### [How to complete this task]
Transcribe the data verbatim and drop its images.

(Supplied entries Opens)

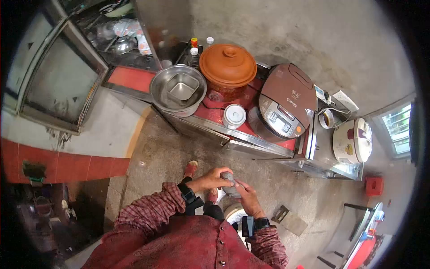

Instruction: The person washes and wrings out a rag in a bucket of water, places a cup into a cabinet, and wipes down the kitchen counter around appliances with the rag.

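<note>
My left hand (209, 180) and my right hand (249, 197) meet in front of my body, at about waist height. Between them is a small grey, rounded thing (230, 188), whose kind I cannot make out. The fingers of my left hand close over its upper side. From the right, the fingers and thumb of my other hand press on it. A round pale container (234, 212) stands below, partly hidden behind my right forearm and shirt.
Along the counter stand a steel basin (157, 92) with a square bowl inside, a lidded clay pot (228, 67), a white lidded jar (234, 115) and a brown rice cooker (286, 96). A white cooker (351, 141) sits farther right. A cabinet door (60, 74) hangs open at left.
</note>
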Available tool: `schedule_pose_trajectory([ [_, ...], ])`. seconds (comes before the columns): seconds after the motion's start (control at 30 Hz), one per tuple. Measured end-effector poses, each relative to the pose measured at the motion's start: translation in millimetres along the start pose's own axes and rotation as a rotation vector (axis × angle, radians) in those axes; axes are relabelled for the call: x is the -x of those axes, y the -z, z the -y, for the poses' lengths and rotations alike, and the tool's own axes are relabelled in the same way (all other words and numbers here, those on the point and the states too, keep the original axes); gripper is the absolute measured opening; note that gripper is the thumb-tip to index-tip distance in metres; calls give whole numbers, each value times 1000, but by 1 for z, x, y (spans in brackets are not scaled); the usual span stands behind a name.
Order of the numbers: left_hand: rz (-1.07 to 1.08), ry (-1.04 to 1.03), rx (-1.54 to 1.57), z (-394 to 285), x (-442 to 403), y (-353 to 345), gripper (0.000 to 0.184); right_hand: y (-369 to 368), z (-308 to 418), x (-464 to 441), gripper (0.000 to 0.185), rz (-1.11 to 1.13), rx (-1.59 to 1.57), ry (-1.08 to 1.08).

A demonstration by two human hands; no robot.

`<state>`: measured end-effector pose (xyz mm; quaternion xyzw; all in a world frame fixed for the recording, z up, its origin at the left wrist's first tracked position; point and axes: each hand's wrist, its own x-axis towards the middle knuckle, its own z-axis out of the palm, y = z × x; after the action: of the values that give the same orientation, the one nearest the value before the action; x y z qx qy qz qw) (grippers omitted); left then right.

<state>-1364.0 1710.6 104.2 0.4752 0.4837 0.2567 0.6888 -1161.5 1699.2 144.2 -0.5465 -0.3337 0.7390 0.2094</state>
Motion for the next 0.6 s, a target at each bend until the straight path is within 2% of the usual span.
schedule_pose_trajectory([
  [0.1, -1, -12, 30, -11, -4, 32, 56, -8, -3, -27, 31, -72, 29, 43],
  [0.13, -82, -50, 15, -4, -12, 42, 62, -17, 4, -34, 31, -87, 18, 36],
  [0.17, -60, -40, 16, 4, -18, 54, 62, -27, 13, -48, 30, -219, 70, 114],
  [0.2, -148, 12, -39, 5, -23, 70, 66, -33, 22, -59, 29, -350, 126, 189],
  [0.23, -239, 59, -95, 1, -32, 83, 71, -34, 27, -69, 29, -366, 121, 180],
  [0.27, -226, 60, -95, -4, -42, 93, 71, -33, 32, -82, 28, -425, 113, 214],
  [0.33, -526, -289, -416, -27, -53, 110, 68, -32, 42, -105, 28, -488, 99, 241],
  [0.37, -515, -285, -419, -42, -57, 117, 68, -31, 47, -114, 29, -537, 124, 276],
  [0.47, -570, -487, -819, -94, -86, 124, 79, -16, 37, -143, 31, -664, 189, 325],
  [0.53, -520, -430, -890, -105, -110, 124, 81, -3, 23, -160, 31, -741, 230, 337],
  [0.6, -467, -368, -962, -109, -128, 122, 83, 3, 16, -166, 33, -837, 433, 285],
])
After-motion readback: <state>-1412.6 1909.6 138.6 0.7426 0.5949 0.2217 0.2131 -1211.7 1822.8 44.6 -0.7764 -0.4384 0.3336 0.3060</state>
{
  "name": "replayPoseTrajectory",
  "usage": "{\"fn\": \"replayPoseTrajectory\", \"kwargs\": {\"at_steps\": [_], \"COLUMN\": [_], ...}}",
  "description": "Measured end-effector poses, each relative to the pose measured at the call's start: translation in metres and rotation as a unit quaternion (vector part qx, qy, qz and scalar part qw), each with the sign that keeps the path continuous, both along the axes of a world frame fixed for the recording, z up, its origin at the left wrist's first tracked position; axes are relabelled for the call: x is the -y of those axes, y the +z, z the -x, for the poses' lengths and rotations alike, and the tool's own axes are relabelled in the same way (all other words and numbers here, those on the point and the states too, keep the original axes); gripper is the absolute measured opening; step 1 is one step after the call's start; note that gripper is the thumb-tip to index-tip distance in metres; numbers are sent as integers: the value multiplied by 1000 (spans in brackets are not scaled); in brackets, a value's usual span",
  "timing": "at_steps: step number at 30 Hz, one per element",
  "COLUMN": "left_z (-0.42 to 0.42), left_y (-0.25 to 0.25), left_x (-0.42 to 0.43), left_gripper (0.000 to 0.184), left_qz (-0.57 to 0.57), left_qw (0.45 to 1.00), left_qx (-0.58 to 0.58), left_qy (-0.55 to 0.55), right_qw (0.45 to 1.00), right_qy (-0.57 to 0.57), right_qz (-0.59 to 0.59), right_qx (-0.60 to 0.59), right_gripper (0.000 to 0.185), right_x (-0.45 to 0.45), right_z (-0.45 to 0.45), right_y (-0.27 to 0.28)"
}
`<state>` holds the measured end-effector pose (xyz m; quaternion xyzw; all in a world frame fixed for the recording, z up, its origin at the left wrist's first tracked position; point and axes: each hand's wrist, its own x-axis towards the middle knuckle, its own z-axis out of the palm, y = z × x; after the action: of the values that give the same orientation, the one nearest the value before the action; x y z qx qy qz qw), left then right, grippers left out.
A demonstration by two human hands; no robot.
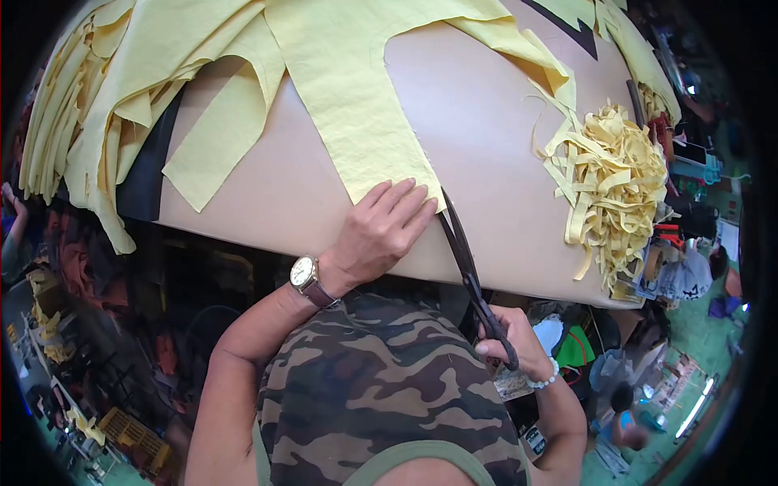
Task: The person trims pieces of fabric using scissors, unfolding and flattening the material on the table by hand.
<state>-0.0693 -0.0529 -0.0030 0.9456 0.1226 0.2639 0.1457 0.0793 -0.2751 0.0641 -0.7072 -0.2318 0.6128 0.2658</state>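
Yellow cloth (356,105) lies over the tan tabletop, one wide strip of it reaching down to the near edge. My left hand (385,228) lies on the lower end of that strip, fingers fairly flat and pointing up and right, with a watch on the wrist. In my right hand (512,340), below the table edge, are the handles of long dark scissors (463,255). The scissor blades point up and left, their tips beside the strip's lower right corner. Whether the blades are slightly apart is hard to tell.
A heap of narrow yellow scraps (620,182) sits at the table's right end. Folded layers of yellow cloth (61,113) hang over the left end. Another pointed cloth piece (223,138) lies left of the strip. Bags and crates stand on the floor around.
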Motion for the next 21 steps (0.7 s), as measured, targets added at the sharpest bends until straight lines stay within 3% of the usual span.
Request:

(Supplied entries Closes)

### [Response to the task]
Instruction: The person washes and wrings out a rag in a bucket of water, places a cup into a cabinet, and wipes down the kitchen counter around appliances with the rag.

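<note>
My left hand (209, 180) and my right hand (249, 197) meet in front of my body, at about waist height. Between them is a small grey, rounded thing (230, 188), whose kind I cannot make out. The fingers of my left hand close over its upper side. From the right, the fingers and thumb of my other hand press on it. A round pale container (234, 212) stands below, partly hidden behind my right forearm and shirt.
Along the counter stand a steel basin (157, 92) with a square bowl inside, a lidded clay pot (228, 67), a white lidded jar (234, 115) and a brown rice cooker (286, 96). A white cooker (351, 141) sits farther right. A cabinet door (60, 74) hangs open at left.
</note>
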Available tool: `schedule_pose_trajectory([ [_, ...], ])`. seconds (comes before the columns): seconds after the motion's start (control at 30 Hz), one per tuple. Measured end-effector poses, each relative to the pose measured at the motion's start: translation in millimetres along the start pose's own axes and rotation as a rotation vector (axis × angle, radians) in those axes; axes are relabelled for the call: x is the -x of those axes, y the -z, z the -y, for the poses' lengths and rotations alike, and the tool's own axes are relabelled in the same way (all other words and numbers here, those on the point and the states too, keep the original axes); gripper is the absolute measured opening; note that gripper is the thumb-tip to index-tip distance in metres; calls give whole numbers, each value times 1000, but by 1 for z, x, y (spans in brackets are not scaled); the usual span stands behind a name.
Order of the numbers: left_hand: rz (-1.07 to 1.08), ry (-1.04 to 1.03), rx (-1.54 to 1.57), z (-394 to 285), x (-442 to 403), y (-353 to 345), gripper (0.000 to 0.184); right_hand: y (-369 to 368), z (-308 to 418), x (-464 to 441), gripper (0.000 to 0.185), rz (-1.11 to 1.13), rx (-1.59 to 1.57), ry (-1.08 to 1.08).

A demonstration by two human hands; no robot.

`<state>`: measured end-effector pose (xyz mm; quaternion xyzw; all in a world frame fixed for the recording, z up, its origin at the left wrist's first tracked position; point and axes: each hand's wrist, its own x-axis towards the middle knuckle, its own z-axis out of the palm, y = z × x; after the action: of the values that give the same orientation, the one nearest the value before the action; x y z qx qy qz qw) (grippers omitted); left then right.

<state>-1364.0 1710.6 104.2 0.4752 0.4837 0.2567 0.6888 -1161.5 1699.2 144.2 -0.5465 -0.3337 0.7390 0.2094</state>
Motion for the next 0.6 s, a target at each bend until the straight path is within 2% of the usual span.
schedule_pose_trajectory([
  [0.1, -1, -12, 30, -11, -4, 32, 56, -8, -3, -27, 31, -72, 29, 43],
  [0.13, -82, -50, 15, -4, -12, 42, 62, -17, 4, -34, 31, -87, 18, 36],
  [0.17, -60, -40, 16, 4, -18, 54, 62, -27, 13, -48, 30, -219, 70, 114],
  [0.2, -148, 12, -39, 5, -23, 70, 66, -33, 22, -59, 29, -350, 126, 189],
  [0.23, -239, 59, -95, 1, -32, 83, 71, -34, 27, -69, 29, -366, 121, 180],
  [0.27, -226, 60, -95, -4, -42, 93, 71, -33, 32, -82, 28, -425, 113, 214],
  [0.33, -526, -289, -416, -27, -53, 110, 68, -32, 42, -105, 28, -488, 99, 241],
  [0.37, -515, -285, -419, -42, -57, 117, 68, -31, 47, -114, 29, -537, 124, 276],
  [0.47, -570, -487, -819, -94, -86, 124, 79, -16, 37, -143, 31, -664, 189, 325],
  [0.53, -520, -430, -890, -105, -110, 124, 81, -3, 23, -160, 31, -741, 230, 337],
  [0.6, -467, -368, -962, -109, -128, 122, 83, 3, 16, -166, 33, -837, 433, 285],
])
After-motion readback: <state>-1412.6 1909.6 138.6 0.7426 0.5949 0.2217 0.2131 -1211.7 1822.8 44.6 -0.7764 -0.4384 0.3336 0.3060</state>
{
  "name": "replayPoseTrajectory",
  "usage": "{\"fn\": \"replayPoseTrajectory\", \"kwargs\": {\"at_steps\": [_], \"COLUMN\": [_], ...}}",
  "description": "Measured end-effector poses, each relative to the pose measured at the call's start: translation in metres and rotation as a unit quaternion (vector part qx, qy, qz and scalar part qw), each with the sign that keeps the path continuous, both along the axes of a world frame fixed for the recording, z up, its origin at the left wrist's first tracked position; axes are relabelled for the call: x is the -y of those axes, y the +z, z the -x, for the poses' lengths and rotations alike, and the tool's own axes are relabelled in the same way (all other words and numbers here, those on the point and the states too, keep the original axes); gripper is the absolute measured opening; step 1 is one step after the call's start; note that gripper is the thumb-tip to index-tip distance in metres; numbers are sent as integers: the value multiplied by 1000 (spans in brackets are not scaled); in brackets, a value's usual span",
  "timing": "at_steps: step number at 30 Hz, one per element",
  "COLUMN": "left_z (-0.42 to 0.42), left_y (-0.25 to 0.25), left_x (-0.42 to 0.43), left_gripper (0.000 to 0.184), left_qz (-0.57 to 0.57), left_qw (0.45 to 1.00), left_qx (-0.58 to 0.58), left_qy (-0.55 to 0.55), right_qw (0.45 to 1.00), right_qy (-0.57 to 0.57), right_qz (-0.59 to 0.59), right_qx (-0.60 to 0.59), right_gripper (0.000 to 0.185), right_x (-0.45 to 0.45), right_z (-0.45 to 0.45), right_y (-0.27 to 0.28)"
}
`<state>` holds the measured end-effector pose (xyz m; quaternion xyzw; all in a world frame fixed for the recording, z up, its origin at the left wrist's first tracked position; point and axes: each hand's wrist, its own x-axis towards the middle knuckle, its own z-axis out of the palm, y = z × x; after the action: of the values that give the same orientation, the one nearest the value before the action; x y z qx qy qz qw), left then right, grippers left out.
A demonstration by two human hands; no robot.
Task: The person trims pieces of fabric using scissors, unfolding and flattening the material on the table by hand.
<state>-0.0693 -0.0529 -0.0030 0.9456 0.1226 0.2639 0.1457 0.0793 -0.2751 0.0641 -0.7072 -0.2318 0.6128 0.2658</state>
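Yellow cloth (356,105) lies over the tan tabletop, one wide strip of it reaching down to the near edge. My left hand (385,228) lies on the lower end of that strip, fingers fairly flat and pointing up and right, with a watch on the wrist. In my right hand (512,340), below the table edge, are the handles of long dark scissors (463,255). The scissor blades point up and left, their tips beside the strip's lower right corner. Whether the blades are slightly apart is hard to tell.
A heap of narrow yellow scraps (620,182) sits at the table's right end. Folded layers of yellow cloth (61,113) hang over the left end. Another pointed cloth piece (223,138) lies left of the strip. Bags and crates stand on the floor around.
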Motion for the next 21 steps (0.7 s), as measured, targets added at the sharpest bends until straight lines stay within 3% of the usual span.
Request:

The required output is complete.